Из-за моей фамилии… я не вспоминал об этом – не было повода, однако, пусть и формальность, сей факт давал мне подтверждение настоящести моей близости к ним.
– Ага, – кивнул Виктор. – Тебе ведь тоже нравится его имя?
– Да, конечно.
По сути это не имело значения – я прекрасно понял, что раз инициатива с питомцем принадлежала ему, нарекать зверя следовало тоже Виктору, а я лишь скромно пользовался позволением нянчить его щенка. Я был несказанно рад и за мальчишку, и за себя, и даже понимал, что не жду персонального подарка – я об этом даже не думал, – и вдруг заметил, что Стеллы нет в гостиной.
Словно ответ на мой так и не заданный вопрос, раздались ее легкие шаги, приближающиеся к порогу большой комнаты.
Мы встретились взглядами. Она что-то держала за спиной.

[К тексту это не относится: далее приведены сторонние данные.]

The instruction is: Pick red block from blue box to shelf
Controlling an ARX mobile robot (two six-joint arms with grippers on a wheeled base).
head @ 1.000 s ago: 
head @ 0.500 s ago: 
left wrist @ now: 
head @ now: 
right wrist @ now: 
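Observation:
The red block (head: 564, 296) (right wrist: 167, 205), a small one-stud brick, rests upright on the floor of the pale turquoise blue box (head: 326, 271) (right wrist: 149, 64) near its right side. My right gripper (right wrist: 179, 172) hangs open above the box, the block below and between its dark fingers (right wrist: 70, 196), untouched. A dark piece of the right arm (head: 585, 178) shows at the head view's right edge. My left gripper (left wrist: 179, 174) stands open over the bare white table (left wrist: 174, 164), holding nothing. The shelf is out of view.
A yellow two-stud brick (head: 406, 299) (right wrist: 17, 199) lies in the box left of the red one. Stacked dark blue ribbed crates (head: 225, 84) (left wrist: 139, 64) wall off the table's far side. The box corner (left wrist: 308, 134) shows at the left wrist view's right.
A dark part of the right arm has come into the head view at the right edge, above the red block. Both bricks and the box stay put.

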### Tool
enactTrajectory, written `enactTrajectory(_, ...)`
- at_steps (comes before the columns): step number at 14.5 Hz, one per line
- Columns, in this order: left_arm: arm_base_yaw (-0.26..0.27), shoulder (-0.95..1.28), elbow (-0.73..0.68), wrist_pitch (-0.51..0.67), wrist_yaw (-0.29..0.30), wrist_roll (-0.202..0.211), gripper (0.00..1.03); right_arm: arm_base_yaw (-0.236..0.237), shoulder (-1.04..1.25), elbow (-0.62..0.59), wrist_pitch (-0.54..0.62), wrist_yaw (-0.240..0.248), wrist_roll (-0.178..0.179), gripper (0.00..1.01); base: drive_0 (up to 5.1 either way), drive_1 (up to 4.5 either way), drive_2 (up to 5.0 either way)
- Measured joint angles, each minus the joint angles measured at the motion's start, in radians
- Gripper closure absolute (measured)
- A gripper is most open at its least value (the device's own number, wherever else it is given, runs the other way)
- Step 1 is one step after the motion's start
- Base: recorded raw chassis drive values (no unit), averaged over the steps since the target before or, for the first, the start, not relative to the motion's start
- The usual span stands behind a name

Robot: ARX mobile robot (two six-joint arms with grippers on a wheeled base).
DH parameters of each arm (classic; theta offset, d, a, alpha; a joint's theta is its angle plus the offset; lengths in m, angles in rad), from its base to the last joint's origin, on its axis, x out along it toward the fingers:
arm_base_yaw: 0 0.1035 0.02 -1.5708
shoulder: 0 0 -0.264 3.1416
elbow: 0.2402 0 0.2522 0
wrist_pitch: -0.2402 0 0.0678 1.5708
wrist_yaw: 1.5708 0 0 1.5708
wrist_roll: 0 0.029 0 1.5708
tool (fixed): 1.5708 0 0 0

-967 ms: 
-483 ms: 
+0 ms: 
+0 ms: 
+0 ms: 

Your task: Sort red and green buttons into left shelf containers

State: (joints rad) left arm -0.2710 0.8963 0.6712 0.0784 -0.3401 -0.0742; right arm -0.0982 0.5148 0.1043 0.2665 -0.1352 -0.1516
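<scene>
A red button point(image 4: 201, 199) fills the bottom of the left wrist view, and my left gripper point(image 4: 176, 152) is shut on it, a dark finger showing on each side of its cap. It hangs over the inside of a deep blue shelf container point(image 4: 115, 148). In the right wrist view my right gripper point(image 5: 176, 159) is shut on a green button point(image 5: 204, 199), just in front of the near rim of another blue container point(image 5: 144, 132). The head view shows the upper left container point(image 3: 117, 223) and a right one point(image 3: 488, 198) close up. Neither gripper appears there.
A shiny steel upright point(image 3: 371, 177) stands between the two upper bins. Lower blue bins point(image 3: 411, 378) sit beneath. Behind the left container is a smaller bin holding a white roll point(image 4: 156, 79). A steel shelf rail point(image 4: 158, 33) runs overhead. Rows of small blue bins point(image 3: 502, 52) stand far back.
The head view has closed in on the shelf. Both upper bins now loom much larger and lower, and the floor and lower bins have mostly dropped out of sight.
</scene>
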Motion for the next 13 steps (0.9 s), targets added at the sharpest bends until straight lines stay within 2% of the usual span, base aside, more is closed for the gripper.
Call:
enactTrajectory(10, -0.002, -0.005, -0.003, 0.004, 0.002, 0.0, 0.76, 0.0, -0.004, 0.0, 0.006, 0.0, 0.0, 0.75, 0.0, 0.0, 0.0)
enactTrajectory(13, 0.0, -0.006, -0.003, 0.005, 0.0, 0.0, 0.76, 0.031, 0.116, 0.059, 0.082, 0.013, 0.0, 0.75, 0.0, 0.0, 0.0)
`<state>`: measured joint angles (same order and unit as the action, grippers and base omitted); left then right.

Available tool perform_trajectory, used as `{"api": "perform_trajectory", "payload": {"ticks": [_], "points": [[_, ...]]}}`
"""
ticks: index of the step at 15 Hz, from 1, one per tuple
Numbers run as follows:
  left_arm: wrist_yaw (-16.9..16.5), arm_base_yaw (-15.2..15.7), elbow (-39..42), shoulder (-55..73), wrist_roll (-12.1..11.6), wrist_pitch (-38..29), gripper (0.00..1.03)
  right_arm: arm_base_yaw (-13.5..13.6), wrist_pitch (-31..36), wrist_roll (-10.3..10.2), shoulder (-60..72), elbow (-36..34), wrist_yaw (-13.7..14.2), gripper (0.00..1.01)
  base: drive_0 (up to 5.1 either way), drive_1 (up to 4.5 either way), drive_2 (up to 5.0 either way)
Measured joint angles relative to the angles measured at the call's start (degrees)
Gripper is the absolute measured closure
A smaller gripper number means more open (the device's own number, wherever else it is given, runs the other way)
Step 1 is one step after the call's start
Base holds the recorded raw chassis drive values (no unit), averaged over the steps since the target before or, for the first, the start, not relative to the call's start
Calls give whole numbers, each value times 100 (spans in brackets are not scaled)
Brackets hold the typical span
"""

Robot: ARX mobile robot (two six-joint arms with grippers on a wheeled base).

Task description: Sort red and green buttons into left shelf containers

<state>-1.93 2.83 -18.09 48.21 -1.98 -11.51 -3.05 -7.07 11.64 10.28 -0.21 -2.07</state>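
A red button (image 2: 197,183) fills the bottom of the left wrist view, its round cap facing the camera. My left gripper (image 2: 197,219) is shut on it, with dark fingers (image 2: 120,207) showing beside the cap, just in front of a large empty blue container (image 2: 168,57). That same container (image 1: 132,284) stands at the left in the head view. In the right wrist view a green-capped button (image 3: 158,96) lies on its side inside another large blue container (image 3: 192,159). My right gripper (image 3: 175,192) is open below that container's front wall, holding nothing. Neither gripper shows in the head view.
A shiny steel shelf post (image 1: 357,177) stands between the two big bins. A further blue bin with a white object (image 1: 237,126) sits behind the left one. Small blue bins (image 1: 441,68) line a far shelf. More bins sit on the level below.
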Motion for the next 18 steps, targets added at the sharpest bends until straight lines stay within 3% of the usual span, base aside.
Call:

– Мам, он такой забавный! – комментировал Виктор, хихикая от того, как щенок игриво кусал его за пальцы.
– О, я знаю, – мягко отозвалась женщина. – Надо его чуть позже покормить – ему тоже положен ужин.
Ее сын утвердительно мотал головой, увлеченно поддразнивая уже полностью проснувшегося и резвящегося питомца, а я не сводил глаз с артистки.
Она смотрела на меня, и в ожидании чего-то несомненно приятного, я встрепенулся.
– Эрик, – обратилась она ко мне, приблизившись еще на пару шагов, и я тут же поднялся на ноги, становясь вровень с ней.
Я, как мне показалось, еще вырос. Я был даже чуть выше нее. Иногда я чувствовал себя взрослым – настолько, что мог теперь наклоняться к ней (а не она ко мне) для трепетных, пусть и очень редких объятий, которыми мы могли обмениваться.
– Эрик, это тебе. С Рождеством, еще раз.
Массивным предметом за ее спиной оказался футляр скрипки. Я опешил, и слезы уже почему-то навернулись на глаза, хотя я даже не успел осознать, что произошло.
– Ого! – оживился Виктор, все еще сидя на полу и играя с щенком. – Это же…
– Теперь это скрипка Эрика, он непременно знает, как с ней обращаться, – улыбнулась женщина.
– Спасибо, – выдохнул я после паузы. – Спасибо.
А потом я бросился ей на шею, так еще и не успев перенять из ее ладоней футляр, и она, придерживая подарок одной рукой, зажатый между нашими телами, другой рукой гладила меня по волосам, лаская пальцами кожу на затылке. Я беззвучно плакал, и только когда мои слезы оказались на ее щеке, к которой я так истово прижимался подбородком, она чуть отстранилась, чтобы видеть мое лицо.
– Ну что ты… – утешала она меня, вытирая влагу с маски и губ. – Все хорошо…
По ее виду не было понятно, права она, или лишь успокаивает меня – она тоже была готова вот-вот расплакаться.
– Прости, я не хотела тебя расстраивать, – тихо произнесла она, касаясь прохладной ладонью уха и виска.